If anyone is interested, I give free lessons on how to make season specific sceneries from flat surfaces to mountains, to tunnels, to bridges to w.e your hearts desire along with teach how to scratch build in all scales @ my home, all you need is to bring your own materials as far as foam and plaster wrap goes, I supply the time, the paint and the tools! Inbox me for details

Sorry if I'm posting everywhere, just unsure of where the posts go since it looks like tey could go in a few diff forums based on content..


----------



## Big Ed (Jun 16, 2009)

Do you want to be compensated for your time?


Do you want money?

Edit,
I guess not you did say free.

I would say this is the proper spot to post.
Nice of you to do that.:thumbsup:

The mods might frown upon posting this twice though.
If they do they will let you know and fix it.


----------



## ExclusiveHO (Jul 10, 2011)

big ed said:


> Do you want to be compensated for your time?
> 
> 
> Do you want money?
> ...


I do get paid for doing custom work for ppl all the time or to come out to their house and do work, but in This occasion its. Yu coming to me and I am just being generous because I like teaching ppl and love the look on their face when you see things come to life...


----------



## Big Ed (Jun 16, 2009)

That is still nice of you to take the time to do it.:thumbsup:

You ought to make a HO train tip box up.
I am sure some will tip you for your services.


----------



## ExclusiveHO (Jul 10, 2011)

big ed said:


> That is still nice of you to take the time to do it.:thumbsup:
> 
> You ought to make a HO train tip box up.
> I am sure some will tip you for your services.

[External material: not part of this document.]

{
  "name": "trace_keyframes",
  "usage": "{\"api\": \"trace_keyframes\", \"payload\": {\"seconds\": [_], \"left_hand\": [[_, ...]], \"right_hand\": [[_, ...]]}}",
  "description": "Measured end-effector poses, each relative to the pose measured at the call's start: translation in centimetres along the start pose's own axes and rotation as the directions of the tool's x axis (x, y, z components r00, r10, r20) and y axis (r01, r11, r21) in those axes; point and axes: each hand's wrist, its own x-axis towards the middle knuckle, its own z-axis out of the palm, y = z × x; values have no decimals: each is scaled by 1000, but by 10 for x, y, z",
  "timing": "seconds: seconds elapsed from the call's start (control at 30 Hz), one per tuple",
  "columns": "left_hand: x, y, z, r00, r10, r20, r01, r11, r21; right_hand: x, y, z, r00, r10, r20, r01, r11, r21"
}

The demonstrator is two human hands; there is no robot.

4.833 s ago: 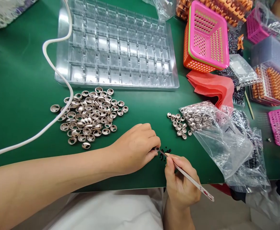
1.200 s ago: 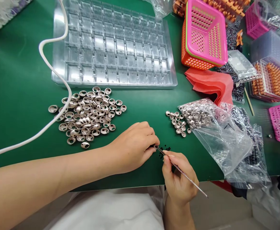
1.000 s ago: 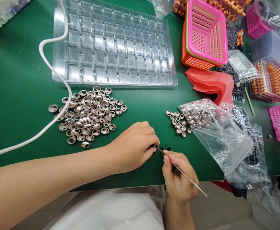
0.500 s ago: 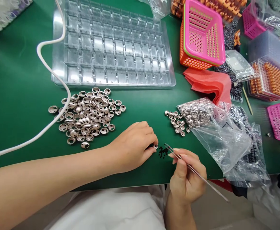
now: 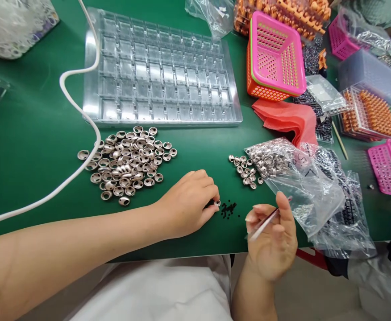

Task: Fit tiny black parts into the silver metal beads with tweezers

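Head view: green table [image 5: 31, 147] crowded with trays [image 5: 162, 76], baskets [image 5: 276, 58], bags [image 5: 302, 183].

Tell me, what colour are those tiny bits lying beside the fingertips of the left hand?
Black: the tiny bits form a small cluster on the green table, clearest in the head view.

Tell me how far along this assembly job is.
Done: nothing shows as finished; every pocket of the clear tray looks empty. In hand: the left hand pinches one small metal ring beside the black bits, and the right hand holds tweezers lifted off the mat. Left: the pile of metal cups and the bag of rings.
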Motion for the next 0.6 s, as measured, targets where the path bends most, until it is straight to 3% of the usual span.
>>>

Lol sounds like a good idea!


----------



## N scale catastrophe (Nov 18, 2012)

I understand that you are trying to be helpful, but isn't half the fun of this obsession (can't call it a hobby if it wakes you up at 3 a.m.) learning as you go, screwing up and then finally having the satisfaction of getting it right? Maybe I'm just a glutton for punishment  

By the way... how do you keep the extra humidity from the water from effecting your scenery and track? I have heard of a lot of people who have had trouble with the added humidity corroding their track over time and even rotting/molding scenery items.


----------



## ExclusiveHO (Jul 10, 2011)

N scale catastrophe said:


> I understand that you are trying to be helpful, but isn't half the fun of this obsession (can't call it a hobby if it wakes you up at 3 a.m.) learning as you go, screwing up and then finally having the satisfaction of getting it right? Maybe I'm just a glutton for punishment
> 
> By the way... how do you keep the extra humidity from the water from effecting your scenery and track? I have heard of a lot of people who have had trouble with the added humidity corroding their track over time and even rotting/molding scenery items.


Sme ppl don't want to go thru the pain and anguish I've throwing money away when they messed up a set of track or used scenery supplies and didn't like the outcome... To each his own I guess, and there are a number of things that keep mold from growing... Salt, or even going to your neighborhood pet store and purchasing a special chemical that keeps water from going bad for long periods of time if it is untouched, which is not the case for mine which works at least once a week, not to mention every month I drain the water just because and out new one in, very easy process... I had it all thought out before actually doing it on my layout... The whole water scene is like a layout in itself lol..

As for the track the water never touches the track, and I have overflow channels made up along side the track in areas where the river flows that are covered by shrubbery so you don't see is but also acts as a barrier, incise the river decides to overflow for w.e reason the water will go in the channels and flow right back into river if it were ever to happen so rust is def not an issue...


----------